Multiple Python threads cannot run CPU-bound code truly in parallel on multiple cores.


🧮 Comparison

Version Parallel type True multi-core? Expected performance
multiprocessing.Pool Separate processes ✅ Yes ~4× faster (on 4 cores)
threading.Thread Shared-memory threads ❌ No (blocked by GIL) ~1× (same as single thread)

💡 When Threads Do Help

Threads in Python are still useful for I/O-bound tasks — like waiting for:

  • Network responses
  • Disk reads/writes
  • User input

In those cases, threads can make progress while others are waiting, because the GIL is temporarily released during I/O operations.


🧩 Part 3 — Task Parallelism (C)

🧠 Concept

Run different tasks at the same time using multiple threads.
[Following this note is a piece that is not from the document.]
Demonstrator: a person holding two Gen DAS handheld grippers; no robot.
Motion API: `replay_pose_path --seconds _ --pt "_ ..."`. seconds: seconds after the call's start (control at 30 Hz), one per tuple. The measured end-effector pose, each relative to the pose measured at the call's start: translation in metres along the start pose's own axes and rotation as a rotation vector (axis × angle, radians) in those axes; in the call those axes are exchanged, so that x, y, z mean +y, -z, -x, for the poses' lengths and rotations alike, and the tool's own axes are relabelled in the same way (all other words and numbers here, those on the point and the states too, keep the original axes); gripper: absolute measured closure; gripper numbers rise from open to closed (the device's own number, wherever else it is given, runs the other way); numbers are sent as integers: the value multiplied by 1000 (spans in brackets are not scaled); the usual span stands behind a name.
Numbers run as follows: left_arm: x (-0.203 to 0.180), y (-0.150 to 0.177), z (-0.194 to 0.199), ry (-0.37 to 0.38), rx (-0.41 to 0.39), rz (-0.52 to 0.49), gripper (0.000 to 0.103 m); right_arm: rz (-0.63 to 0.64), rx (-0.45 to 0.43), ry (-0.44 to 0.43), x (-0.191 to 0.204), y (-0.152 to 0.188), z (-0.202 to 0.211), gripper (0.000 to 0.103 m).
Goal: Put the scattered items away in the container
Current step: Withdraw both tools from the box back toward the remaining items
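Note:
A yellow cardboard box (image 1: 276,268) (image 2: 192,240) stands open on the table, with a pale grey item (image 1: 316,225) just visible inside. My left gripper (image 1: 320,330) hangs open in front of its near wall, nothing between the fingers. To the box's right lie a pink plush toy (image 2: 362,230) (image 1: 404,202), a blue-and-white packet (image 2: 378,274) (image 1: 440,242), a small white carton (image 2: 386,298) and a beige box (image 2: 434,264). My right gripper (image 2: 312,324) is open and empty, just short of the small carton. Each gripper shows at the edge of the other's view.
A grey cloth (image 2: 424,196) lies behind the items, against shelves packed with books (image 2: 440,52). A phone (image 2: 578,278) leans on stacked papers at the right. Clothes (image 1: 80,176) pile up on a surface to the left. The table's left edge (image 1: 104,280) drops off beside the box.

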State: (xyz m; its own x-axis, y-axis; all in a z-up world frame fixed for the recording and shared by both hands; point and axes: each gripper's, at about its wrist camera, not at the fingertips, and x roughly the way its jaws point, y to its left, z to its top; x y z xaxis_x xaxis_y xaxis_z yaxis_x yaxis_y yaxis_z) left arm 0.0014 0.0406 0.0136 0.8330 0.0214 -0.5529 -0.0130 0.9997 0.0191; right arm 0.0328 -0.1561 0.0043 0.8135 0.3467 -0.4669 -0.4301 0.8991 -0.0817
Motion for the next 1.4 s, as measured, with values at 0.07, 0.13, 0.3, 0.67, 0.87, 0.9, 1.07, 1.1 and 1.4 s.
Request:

The C program below creates two threads, each performing a different task. Thread 1 computes the sum of square roots for the integers from 1 to 10 million, while Thread 2 computes the sum of squares for the same range


🧰 Code — task_parallelism.c

#include <stdio.h>
#include <pthread.h>
#include <math.h>
#include <stdint.h>

const int64_t n = 10000000;

void* compute_square_roots(void* arg) {
    double total = 0;
    for (int64_t i = 0; i < n; i++)
        total += sqrt((double)i);
    return NULL;
}

void* compute_powers(void* arg) {
    double total = 0;
    for (int64_t i = 0; i < n; i++)
        total += pow((double)i, 2);
    return NULL;
}

int main() {
    
    pthread_t t1, t2;
    struct timespec start, end;
    clock_gettime(CLOCK_MONOTONIC, &start);
    pthread_create(&t1, NULL, compute_square_roots, NULL);  // Thread 1
    pthread_create(&t2, NULL, compute_powers, NULL);        // Thread 2
    pthread_join(t1, NULL);                                 // Waiting for thread 1 to finish
    pthread_join(t2, NULL);                                 // Waiting for thread 1 to finish
    clock_gettime(CLOCK_MONOTONIC, &end);

    double elapsed = (end.tv_sec - start.tv_sec)
                   + (end.tv_nsec - start.tv_nsec) / 1e9;

    printf("Time: %f seconds\n", elapsed);
    return 0;
}

Build & Run:

# -lm Link the scientific math library, -o2 Use O2 Optimizations
gcc -O2 -pthread -lm -o task_parallelism task_parallelism.c
./task_parallelism

Discussion:

  • This is Task Parallelism — different computations run concurrently.
  • Each thread executes its own independent task.
  • Tasks must be independent — no shared state without synchronization.

🧩 Summary Discussion

Concept Example Key Takeaway
Nondeterminism Hello World threads Thread execution order is unpredictable
Hotspot Detection slow_function() Profiling shows where time is spent
Data Parallelism Splitting array chunks Same task on different data
Task Parallelism Two C threads with different work Different tasks run simultaneously
Performance Bottleneck Synchronization & serial code Limits scalability (Amdahl’s Law)

🧰 Tools Used

Tool Purpose Command Example
gcc -pthread Compile C pthread programs gcc -pthread hello_threads.c
python -m cProfile Profile Python code python -m cProfile script.py
perf / gprof (Linux) Optional C profiling gprof ./task_parallelism

🧠 Key Takeaways

  • Parallelism ≠ determinism — output order can vary.
  • Profiling is the first step toward optimization.
  • Data parallelism and task parallelism are two key strategies.
  • Always ensure independent tasks to avoid data races.